MiRNA-target-network construction

According to the differential expression values of miRNAs and target genes, their interactions in Sanger miRNA database were analyzed to construct the miRNA- target-network. The adjacency matrix of genes and miRNAs A = [a i,j ] is established via the attribute relationships among miRNAs and genes. a i,j represents the relative weight of gene i and miRNA j. In the miRNA-target-network, the circle means the gene, the square means miRNAs and their relationship is showed via one edge. The network centre is represented via a degree. Degree represents the donation of one miRNA to the genes around or the donation of one gene to the miRNAs around. The critical miRNAs and genes in the target network have the highest degrees based on the NCBI protein-protein-interaction database.

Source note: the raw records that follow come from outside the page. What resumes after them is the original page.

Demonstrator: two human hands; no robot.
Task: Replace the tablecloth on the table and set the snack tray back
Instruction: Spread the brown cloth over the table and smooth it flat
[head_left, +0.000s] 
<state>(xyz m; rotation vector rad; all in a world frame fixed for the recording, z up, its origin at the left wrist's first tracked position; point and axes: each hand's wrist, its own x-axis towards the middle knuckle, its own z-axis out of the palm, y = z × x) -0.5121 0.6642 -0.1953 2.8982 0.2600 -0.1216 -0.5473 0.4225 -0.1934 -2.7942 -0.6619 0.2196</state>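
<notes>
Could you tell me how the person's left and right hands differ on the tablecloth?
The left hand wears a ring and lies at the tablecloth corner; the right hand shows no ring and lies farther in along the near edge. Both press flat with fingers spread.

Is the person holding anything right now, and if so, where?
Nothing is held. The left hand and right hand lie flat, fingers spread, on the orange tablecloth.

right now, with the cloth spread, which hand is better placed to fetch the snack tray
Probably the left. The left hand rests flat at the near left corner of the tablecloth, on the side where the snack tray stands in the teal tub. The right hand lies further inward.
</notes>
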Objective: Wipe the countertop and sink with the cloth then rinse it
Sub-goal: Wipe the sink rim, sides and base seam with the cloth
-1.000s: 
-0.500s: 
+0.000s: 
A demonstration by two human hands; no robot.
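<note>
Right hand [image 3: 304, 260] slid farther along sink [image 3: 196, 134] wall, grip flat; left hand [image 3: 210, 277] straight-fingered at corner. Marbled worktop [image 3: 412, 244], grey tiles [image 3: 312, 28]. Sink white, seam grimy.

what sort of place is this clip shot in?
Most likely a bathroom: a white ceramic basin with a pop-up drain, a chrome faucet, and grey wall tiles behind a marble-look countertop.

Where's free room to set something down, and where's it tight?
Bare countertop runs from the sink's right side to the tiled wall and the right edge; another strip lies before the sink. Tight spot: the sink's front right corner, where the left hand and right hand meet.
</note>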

Identification of miRNAs with stem-loop RT-qPCR

Ten randomly selected miRNAs were validated with stem-loop RT-qPCR in the two libraries. The system and program of reverse transcription reaction were as follows: (1) RNase-Free dH2O was added to the mixture of 0.5 μl of RT primer (2 uM) and 250 ng of RNAs until a final volume of 3 μl. Their mixture was incubated 65 °C for 10 min, and subsequently snapped on ice for 3 min. (2) Denatured RNAs and RT primer (3 μl) were mixed with 1 μl of 5 × RT buffer, 0.25 μl of dNTP (10 mM), 0.5 μl of M-MLV (200 U/μl) and 0.25 μl of RNase inhibitor (40 U/μl), and then the mixture was incubated at 42 °C for 60 min followed by 70 °C for 15 min. The cDNA products were used for RT-qPCR analysis according to Platinum SYBR Green qPCR SuperMix-UDG (Invitrogen, Carlsbad, USA). RT-qPCR program was executed with the ABI PRISM7900HT Real-Time PCR Analyser (ABI, Carlsbad, USA). The PCR mixture was produced through mixing 10 μl of 2 × SYBR Green Mix, 0.8 μl of primer mix (10 uM), 0.5 μl of cDNA for each miRNA, and 8.7 μl of RNase-Free dH2O. Thermal cycling conditions were 50 °C for 2 min and at 95 °C for 2 min, followed by 40 cycles at 95 °C for 15 s and at 60 °C for 30 s. 18S rRNA was selected to normalize the expressions of miRNAs. All detection reactions were performed in triplicate. The relative expression levels of miRNAs were calculated with the 2-∆∆Ct method and were standardized with the threshold cycle (Ct) of 18S rRNA. Additional file 7: Table S4 shows the RT-qPCR and reverse transcription primers.